Dangers of Laundry Detergent & Softeners

Companies try hard to make us believe we are wrapping our selves in clean spring air or the fresh scent of wildflowers every time we wear our freshly washed clothes or cover ourselves in our bed sheets. But in reality we are wrapping ourselves in a toxic blanket of chemicals. The skin is exceptionally permeable; it quickly absorbs outside substances directly into the blood stream. 

Although these commercial detergents may take the stains off your child’s shirt, they are leaving something far worse behind.

If you take a look at the label of some bottles of laundry detergent, you may find that the ingredients are somewhat vague. It may also use a qualifying statement like “ingredients include”, which may make the customer think that all ingredients are listed, when they are not. The few ingredients that are mentioned are unclear and non-specific. For example one brand s ingredients read:

“Cleaning agents (anionic and nonionic surfactants), buffering agent, stabilizer, brightening agent, fragrance”

From this list, it is extremely difficult to determine what exactly is even in the detergent, or what these ingredients do. The detergent companies are not required to list their actual specific ingredients; even the majority of the new “Green” cleaners keep their ingredients secret. And though many manufacturers are now marketing their products to appear safer and healthier, their formulation is still primarily made up of synthetic chemicals, many of which we may not know their full effects for generations.

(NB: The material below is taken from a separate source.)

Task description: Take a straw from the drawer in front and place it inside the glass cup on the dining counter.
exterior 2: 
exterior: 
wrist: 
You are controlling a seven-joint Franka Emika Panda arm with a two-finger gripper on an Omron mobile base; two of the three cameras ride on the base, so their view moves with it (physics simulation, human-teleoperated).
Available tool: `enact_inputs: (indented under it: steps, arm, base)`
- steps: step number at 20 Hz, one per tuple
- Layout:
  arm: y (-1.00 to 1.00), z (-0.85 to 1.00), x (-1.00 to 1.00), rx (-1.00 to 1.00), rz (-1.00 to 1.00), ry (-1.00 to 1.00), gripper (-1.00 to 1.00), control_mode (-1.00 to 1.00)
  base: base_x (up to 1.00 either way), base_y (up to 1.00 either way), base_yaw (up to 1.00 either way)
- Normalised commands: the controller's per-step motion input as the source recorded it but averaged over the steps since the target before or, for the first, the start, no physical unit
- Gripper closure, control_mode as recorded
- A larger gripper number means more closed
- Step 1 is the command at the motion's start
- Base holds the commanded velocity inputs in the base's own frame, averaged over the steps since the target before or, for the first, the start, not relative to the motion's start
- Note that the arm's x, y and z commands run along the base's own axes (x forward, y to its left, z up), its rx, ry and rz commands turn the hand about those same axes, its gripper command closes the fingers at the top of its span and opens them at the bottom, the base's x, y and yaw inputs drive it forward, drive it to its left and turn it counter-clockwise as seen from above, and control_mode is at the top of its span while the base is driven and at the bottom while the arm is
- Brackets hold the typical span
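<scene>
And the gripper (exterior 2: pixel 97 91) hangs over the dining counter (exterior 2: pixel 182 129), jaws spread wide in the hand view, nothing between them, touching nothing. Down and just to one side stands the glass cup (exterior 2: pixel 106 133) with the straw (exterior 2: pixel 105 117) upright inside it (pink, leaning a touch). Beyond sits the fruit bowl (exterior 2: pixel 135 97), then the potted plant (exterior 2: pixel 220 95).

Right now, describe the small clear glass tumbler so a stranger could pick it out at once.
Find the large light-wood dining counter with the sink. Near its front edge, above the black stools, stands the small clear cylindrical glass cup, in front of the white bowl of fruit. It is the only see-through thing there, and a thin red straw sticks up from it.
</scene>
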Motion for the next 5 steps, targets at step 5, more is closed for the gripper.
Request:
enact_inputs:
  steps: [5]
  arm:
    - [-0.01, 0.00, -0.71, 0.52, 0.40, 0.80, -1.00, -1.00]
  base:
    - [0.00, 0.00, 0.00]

Here are just some of the chemicals commonly found in commercial laundry detergents:


Petroleum distillates (aka napthas): These petrochemicals, derived from synthetic crude oil,
have reportedly been linked to cancer, lung damage, lung inflammation and damage to mucous membranes.


Phenols:  According to the United States National Institutes of Health, phenol is toxic and people who are hypersensitive to it could experience serious side effects at very low exposures. Plus, it is rapidly absorbed and can cause toxicity throughout the entire body. Potentially, death and severe toxicity may result from phenol’s effects on the central nervous system, heart, blood vessels, lungs and kidneys.

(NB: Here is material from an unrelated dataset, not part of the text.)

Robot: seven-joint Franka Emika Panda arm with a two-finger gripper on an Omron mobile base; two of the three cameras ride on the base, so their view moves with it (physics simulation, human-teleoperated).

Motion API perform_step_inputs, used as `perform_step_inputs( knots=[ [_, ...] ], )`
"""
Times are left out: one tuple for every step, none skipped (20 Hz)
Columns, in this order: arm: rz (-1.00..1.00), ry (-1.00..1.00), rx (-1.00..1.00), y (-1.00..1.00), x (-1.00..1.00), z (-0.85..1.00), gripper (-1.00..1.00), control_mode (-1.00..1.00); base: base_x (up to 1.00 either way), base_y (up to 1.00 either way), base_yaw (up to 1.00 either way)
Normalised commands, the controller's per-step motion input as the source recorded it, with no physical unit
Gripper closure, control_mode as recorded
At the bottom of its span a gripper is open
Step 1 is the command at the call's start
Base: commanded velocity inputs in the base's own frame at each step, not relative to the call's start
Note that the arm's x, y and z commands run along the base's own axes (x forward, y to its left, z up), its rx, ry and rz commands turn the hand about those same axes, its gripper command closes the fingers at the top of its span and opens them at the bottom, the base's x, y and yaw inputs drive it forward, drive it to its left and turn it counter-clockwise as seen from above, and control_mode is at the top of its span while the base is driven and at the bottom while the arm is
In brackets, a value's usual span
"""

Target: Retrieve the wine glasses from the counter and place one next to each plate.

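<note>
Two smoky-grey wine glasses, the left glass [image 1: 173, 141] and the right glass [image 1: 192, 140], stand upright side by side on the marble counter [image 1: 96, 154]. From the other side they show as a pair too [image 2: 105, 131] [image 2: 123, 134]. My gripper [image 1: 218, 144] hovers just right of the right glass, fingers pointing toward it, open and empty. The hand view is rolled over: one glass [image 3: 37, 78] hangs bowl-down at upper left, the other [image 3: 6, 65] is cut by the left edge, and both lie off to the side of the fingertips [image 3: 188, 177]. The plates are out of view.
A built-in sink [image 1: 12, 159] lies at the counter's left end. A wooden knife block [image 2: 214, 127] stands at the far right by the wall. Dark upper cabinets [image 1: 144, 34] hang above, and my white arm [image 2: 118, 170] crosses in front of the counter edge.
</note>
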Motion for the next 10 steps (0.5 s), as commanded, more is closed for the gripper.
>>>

Optical brighteners:  This popular ingredient in detergents trick the eye by altering ultraviolet wavelengths to make clothes look whiter. The result may be a facade, but the chemical dangers from these products are very real. Studies have shown these agents are extremely toxic to fish and can cause mutations in bacteria. They can also trigger strong allergic reactions in humans. Optical brighteners are not effective unless they remain on the fabric after washing, whereby they are constantly being breathed in and absorbing into your skin.


Sodium Hypochlorite (Household Bleach): This is a chemical precursor to chlorine, which is extremely toxic and involved in more household poisonings than any other chemical. When it reacts with organic materials in the environment, carcinogenic and toxic compounds are created than can cause reproductive, endocrine and immune system disorders.

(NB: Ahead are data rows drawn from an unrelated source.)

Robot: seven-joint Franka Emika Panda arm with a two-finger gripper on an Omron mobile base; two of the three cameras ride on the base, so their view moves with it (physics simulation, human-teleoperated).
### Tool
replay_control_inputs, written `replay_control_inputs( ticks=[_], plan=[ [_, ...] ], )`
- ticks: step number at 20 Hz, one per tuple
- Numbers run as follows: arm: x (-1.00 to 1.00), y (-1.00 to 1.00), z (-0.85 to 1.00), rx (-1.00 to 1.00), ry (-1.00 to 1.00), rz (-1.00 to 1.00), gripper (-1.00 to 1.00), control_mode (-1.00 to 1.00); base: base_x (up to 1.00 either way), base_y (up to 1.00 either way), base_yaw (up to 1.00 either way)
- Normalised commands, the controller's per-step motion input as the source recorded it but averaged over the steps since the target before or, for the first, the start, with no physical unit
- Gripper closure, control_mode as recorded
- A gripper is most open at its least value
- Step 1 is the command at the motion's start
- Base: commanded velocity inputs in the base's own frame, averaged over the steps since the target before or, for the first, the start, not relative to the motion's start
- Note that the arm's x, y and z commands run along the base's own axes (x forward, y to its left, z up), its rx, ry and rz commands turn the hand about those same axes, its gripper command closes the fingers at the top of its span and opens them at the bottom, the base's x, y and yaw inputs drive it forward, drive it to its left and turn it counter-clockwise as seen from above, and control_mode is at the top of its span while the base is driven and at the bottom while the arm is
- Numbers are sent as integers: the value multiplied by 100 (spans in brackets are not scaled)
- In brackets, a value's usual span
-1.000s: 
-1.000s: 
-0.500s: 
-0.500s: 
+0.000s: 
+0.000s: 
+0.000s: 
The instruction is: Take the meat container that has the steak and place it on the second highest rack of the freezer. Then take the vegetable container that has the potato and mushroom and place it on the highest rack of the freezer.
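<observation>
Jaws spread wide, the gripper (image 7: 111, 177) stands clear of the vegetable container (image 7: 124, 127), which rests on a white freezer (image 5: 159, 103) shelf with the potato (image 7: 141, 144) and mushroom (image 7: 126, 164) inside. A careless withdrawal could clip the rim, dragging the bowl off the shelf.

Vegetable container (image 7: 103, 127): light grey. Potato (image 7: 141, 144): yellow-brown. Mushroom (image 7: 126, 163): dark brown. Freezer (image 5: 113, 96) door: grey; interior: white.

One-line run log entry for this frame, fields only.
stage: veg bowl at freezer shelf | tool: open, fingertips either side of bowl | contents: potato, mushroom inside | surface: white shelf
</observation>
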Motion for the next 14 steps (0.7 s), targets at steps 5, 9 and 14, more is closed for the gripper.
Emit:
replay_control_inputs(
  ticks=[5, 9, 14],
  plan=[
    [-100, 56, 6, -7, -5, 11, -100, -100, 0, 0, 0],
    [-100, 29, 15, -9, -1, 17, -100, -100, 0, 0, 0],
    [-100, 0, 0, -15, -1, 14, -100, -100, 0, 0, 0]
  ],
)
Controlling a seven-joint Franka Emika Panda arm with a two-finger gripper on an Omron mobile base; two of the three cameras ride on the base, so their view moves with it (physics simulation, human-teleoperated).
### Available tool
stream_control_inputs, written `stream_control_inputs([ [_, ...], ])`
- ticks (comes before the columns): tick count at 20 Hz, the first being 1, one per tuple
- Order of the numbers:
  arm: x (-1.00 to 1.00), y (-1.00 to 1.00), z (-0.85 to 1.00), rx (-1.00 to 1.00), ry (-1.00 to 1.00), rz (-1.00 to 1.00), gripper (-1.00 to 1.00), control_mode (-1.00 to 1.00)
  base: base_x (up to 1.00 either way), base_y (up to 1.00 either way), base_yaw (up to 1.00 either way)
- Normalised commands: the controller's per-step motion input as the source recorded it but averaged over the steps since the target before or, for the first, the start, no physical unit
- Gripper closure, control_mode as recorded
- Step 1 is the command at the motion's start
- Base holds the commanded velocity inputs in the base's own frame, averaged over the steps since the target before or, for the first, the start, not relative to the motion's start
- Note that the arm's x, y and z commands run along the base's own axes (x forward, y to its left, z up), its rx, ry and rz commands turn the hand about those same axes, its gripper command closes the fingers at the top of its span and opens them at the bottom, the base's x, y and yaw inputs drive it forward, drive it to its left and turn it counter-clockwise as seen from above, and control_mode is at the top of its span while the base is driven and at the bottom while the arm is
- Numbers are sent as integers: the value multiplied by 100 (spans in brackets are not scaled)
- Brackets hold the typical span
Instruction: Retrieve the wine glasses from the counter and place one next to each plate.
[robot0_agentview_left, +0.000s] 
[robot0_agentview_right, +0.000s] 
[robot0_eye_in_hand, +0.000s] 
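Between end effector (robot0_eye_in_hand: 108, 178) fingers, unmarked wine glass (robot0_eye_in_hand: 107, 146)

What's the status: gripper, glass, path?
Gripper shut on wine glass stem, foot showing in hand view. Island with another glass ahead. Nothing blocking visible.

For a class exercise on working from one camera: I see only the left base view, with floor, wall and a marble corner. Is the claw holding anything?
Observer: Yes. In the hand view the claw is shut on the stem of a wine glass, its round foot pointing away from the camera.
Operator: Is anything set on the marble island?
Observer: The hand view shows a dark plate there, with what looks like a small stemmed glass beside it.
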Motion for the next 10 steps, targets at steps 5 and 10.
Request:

EDTA (ethylene diamine tetraacetic acid ): EDTA is a grouping of compounds used as an alternative to phosphates to reduce mineral hardness in water, prevent bleaching agents from becoming active before they are put in water and also as a foaming stabilizer. EDTA has been found to be both cytotoxic and weakly genotoxic in laboratory animals. Oral exposures have been noted to cause reproductive and developmental effects. EDTA is not degraded or removed during conventional wastewater treatment. EDTA does not readily biodegrade and can redissolve toxic heavy metals in the environment, allowing them to reintroduce into the food chain.


Surfactants: A surfactant is a substance which basically binds to oily particles and carries them away with water during washing. These are what make our clothes clean when we wash them. Surfactants can be natural or synthetic. Natural surfactants are generally safe for people and the water supply, but chemical surfactants are not. Commercial laundry detergents are loaded with synthetic surfactants.

FragranceThe term “fragrance” alone may refer to a combination of several hundred laundry chemicals including many that are hazardous The chemicals in fragrance additives can cause itchy, watery eyes and stinging nostrils. But the effects go much deeper than that. Chemical fragrances can trigger asthma attacks and aggravate allergies. They can even affect your thinking, making concentration and coordination difficult. All of these irritations show their worst in sensitive individuals, although no one is immune to the effects of these chemicals.

Any one of these chemical additives causes plenty of harm on its own, but all of these substances are combined and can react with each other in laundry detergents, becoming even more dangerous together than they were by themselves.

Research has found that dryer vents can emit more than 25 volatile organic compounds (VOCs) when scented laundry detergent and dryer sheets are used, including seven VOCs classified as hazardous air pollutants. This is of particular concern when dryers don’t vent outside or are blocked, causing indoor air pollution.

Unfortunately, few of the chemicals used in laundry-care products have been thoroughly tested, particularly in combination with other chemicals, and some chemicals that have been shown to be harmful are still widely used. The U.S. government has taken a largely “innocent until proven guilty” approach to the use of chemicals in commerce, and the Environmental Protection Agency (EPA) has required testing on only a small portion of all the chemicals used in commerce since the Toxic Substances Control Act (TSCA) was passed in 1976.